I took Collin to school this morning and we hadn't been there long when the neurologist's office called. I left Collin with his teacher and excused myself to the hallway, because I knew it was going to be about the MRI and I wanted a minute to myself just in case. We've never had good luck with MRIs. Collin's first MRI was incorrectly read as normal, his second one showed low white matter, and his third, in January, showed a possible decrease in white matter from the previous one. This MRI was to determine whether we were facing further degeneration. We were praying that no change had taken place.
Change had occurred, though. For the better. Turns out, Collin's brain has started myelinating faster, which means that his white matter has INCREASED. Not decreased. Not held steady. Increased. Apparently, Dr.
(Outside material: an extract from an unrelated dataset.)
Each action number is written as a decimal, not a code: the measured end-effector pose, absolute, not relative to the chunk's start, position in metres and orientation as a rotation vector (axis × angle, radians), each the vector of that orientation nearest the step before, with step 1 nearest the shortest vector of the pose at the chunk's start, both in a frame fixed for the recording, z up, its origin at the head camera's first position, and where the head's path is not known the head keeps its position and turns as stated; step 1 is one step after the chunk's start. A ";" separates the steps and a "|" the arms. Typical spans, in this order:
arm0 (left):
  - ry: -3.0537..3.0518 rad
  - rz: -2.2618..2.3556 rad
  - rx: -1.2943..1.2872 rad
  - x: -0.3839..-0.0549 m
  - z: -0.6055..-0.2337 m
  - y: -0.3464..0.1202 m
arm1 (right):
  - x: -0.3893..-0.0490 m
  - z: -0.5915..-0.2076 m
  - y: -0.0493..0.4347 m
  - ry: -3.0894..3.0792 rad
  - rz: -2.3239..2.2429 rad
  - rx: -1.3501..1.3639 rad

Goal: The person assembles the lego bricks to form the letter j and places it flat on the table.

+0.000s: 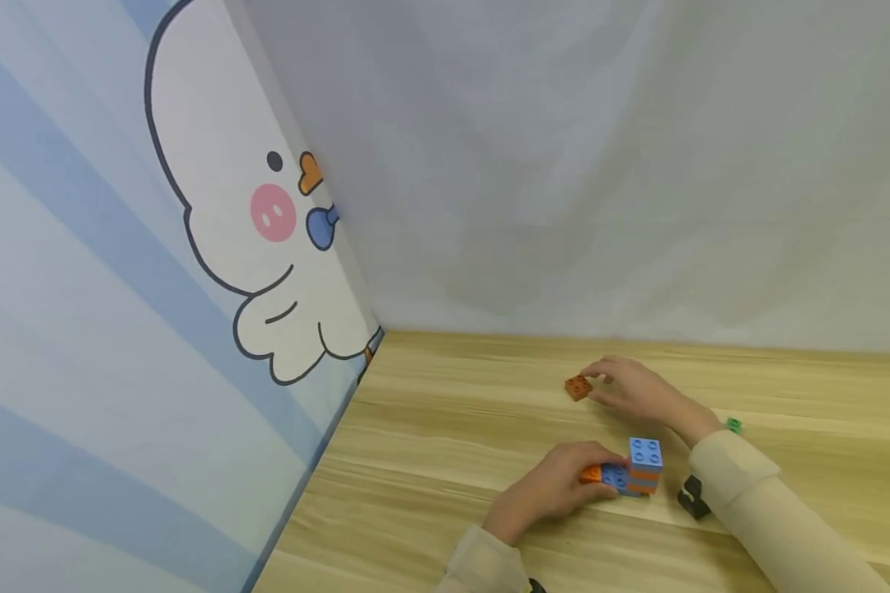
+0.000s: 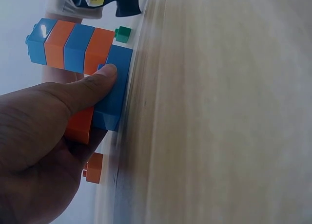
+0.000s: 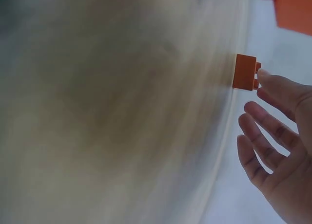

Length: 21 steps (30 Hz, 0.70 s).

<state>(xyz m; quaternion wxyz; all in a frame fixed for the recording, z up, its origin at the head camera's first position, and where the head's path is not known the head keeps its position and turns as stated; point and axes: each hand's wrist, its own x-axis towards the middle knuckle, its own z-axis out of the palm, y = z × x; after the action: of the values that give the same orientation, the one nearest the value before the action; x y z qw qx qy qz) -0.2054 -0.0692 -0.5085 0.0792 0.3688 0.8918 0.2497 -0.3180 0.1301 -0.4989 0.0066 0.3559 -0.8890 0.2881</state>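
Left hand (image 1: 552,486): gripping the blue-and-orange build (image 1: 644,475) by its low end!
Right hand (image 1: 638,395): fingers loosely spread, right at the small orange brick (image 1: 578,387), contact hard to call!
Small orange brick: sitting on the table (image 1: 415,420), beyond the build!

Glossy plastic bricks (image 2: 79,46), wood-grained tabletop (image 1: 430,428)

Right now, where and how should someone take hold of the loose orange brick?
I'd pinch two opposite side walls, coming down from the right, where the right hand is. The brick lies flat on the table, studs up, so its sides look free, with no other brick against it.
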 end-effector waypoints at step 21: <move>2.678 0.727 1.110 -0.206 -0.510 -0.070 | -0.331 -0.494 0.123 -2.822 0.919 1.167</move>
<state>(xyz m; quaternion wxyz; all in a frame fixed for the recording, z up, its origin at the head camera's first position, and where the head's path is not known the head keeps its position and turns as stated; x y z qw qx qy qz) -0.2055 -0.0696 -0.5104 0.0762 0.3703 0.8935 0.2424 -0.3307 0.1228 -0.4939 -0.0239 0.3657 -0.8847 0.2881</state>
Awesome said that the MRI 'looked pretty good,' which, as you know, is comparable to someone else doing a big elbow-flapping happy dance.
We also had done an MRI of the lumbar spine because Collin was born with a fairly deep sacral dimple and there has always been question as to whether he has a tethered spinal cord, which would likely mean surgery at age 2 or 3 to 'release' the end of the spine. That MRI came back completely normal.
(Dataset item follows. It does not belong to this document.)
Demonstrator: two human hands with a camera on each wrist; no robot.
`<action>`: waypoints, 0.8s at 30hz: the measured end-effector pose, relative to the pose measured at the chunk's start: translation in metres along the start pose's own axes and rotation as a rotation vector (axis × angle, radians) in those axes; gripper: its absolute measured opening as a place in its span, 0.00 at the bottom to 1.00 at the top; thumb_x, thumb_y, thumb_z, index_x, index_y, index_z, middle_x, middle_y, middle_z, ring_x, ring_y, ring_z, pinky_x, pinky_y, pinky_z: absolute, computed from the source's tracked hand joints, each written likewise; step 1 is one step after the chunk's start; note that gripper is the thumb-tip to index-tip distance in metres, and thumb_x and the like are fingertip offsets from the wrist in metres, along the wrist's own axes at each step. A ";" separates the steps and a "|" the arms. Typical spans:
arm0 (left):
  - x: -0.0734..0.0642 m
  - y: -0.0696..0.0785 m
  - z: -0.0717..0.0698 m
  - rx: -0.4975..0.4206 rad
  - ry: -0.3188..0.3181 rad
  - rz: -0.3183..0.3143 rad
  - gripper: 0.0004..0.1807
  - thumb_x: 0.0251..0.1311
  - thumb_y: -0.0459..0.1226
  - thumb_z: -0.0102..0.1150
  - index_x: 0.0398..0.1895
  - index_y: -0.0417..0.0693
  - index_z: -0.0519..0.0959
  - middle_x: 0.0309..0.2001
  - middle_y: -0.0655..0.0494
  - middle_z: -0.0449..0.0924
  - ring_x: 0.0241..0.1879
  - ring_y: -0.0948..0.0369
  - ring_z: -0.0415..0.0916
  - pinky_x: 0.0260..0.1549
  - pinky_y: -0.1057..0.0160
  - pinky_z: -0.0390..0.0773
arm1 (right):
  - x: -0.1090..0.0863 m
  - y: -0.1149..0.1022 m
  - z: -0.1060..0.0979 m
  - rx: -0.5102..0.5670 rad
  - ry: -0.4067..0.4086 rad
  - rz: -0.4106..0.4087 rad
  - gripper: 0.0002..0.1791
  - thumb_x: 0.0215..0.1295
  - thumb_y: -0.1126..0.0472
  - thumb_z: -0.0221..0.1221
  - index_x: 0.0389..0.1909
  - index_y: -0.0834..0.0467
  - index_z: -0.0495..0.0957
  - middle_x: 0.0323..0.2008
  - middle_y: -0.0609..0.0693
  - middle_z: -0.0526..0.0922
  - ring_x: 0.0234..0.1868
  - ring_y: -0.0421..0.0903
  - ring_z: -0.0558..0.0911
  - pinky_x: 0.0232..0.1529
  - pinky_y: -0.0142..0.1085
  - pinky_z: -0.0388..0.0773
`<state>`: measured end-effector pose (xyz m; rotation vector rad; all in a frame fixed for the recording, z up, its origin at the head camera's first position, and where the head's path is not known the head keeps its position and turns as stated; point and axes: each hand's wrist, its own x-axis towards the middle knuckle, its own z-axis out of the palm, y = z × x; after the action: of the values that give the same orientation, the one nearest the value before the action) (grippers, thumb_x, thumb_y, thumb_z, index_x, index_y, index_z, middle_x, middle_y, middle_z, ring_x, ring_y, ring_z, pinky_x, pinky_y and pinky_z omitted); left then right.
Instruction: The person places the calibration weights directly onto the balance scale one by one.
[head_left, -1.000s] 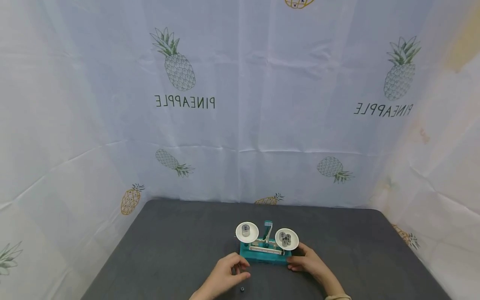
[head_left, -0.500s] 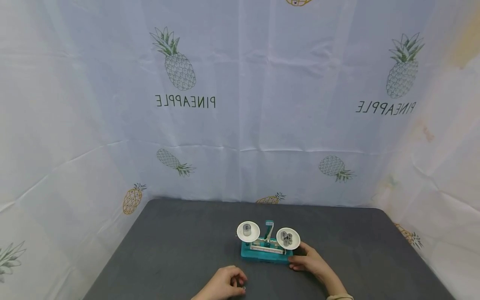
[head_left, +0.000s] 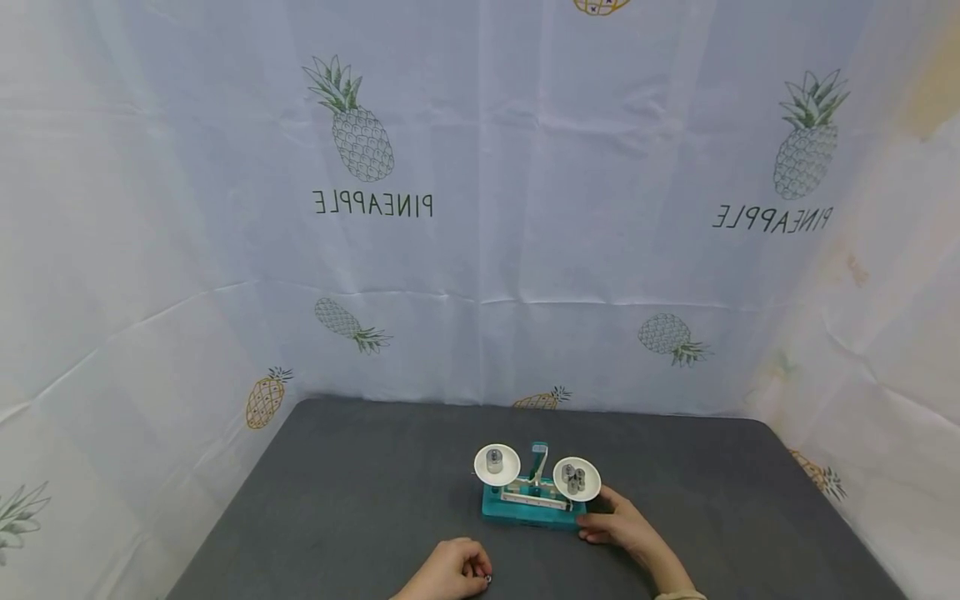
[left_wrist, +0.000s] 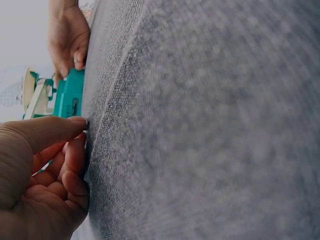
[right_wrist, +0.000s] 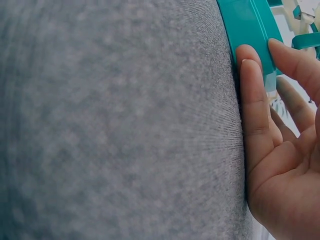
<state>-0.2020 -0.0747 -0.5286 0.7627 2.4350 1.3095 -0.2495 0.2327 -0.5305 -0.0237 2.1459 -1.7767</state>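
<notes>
A teal balance scale with two white pans stands on the dark table. One cylindrical metal weight is in the left pan, and several smaller weights sit together in the right pan. In front of the scale, my left hand pinches a small metal weight between thumb and finger, low at the tabletop. In the left wrist view, the fingertips mostly cover this weight. My right hand holds the right end of the base, its fingertips on the teal body.
The dark grey tabletop extends on both sides of the scale. A white cloth printed with pineapples hangs behind the table and along its sides.
My left hand has drawn back from the scale towards the near edge and taken hold of the small weight lying there. The right hand keeps its place at the base.
</notes>
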 end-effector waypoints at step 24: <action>0.014 0.030 -0.034 0.145 0.428 0.130 0.04 0.47 0.33 0.59 0.26 0.52 0.76 0.23 0.63 0.74 0.15 0.77 0.61 0.14 0.76 0.65 | 0.002 0.004 0.003 -0.016 0.045 0.002 0.45 0.50 0.60 0.62 0.63 0.69 0.46 0.39 0.60 0.75 0.28 0.44 0.82 0.31 0.37 0.79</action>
<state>-0.2195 -0.0762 -0.4845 0.7492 2.8844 1.4848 -0.2494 0.2306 -0.5349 0.0148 2.1898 -1.7752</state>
I went back in to the classroom and just sat there feeling completely overwhelmed with thankfulness. I was surrounded by all of these amazing moms and their sweet children in a place where Collin feels welcome and free to try things and I had this huge, glowing, happy news I was carrying around.
It's true that, in a classroom of children with various disabilities, Collin was by far the most delayed. Even though Collin's MRI is improved, it's nowhere near normal. I know that our situation would not be one anyone would choose. If I had been able to imagine that moment in the classroom back when I was pregnant or before, I would have found the very thought abhorrent and terrifying. And I guess that that's when it hit me that this is one of the biggest ways that all of our prayers for help these past couple of years have been answered. Nothing circumstantial was taken away - no hardship magically disappeared. But God spent these months reworking our hearts to bring us to the point where, instead of raging that we even have to worry about EEGs and MRIs or lamenting that Collin needs to go to a school for the visually impaired, we can truly experience contentment and gratefulness in our situation. Not to say we don't still have bad days or weeks. We do. But I'm guessing this is what it means in the bible when it promises that God will work out all things for the good of those who believe in Him - who keep looking for him even when it makes no sense or feels pointless. Not that everything will be smooth or that you will prosper in the way you hope/expect (coughJoelOsteencough). But that when things do go wrong, even very very wrong, it won't mean destruction via despair or pain. It will signal the beginning of beautiful things - maybe tough and unexpected, but beautiful nonetheless.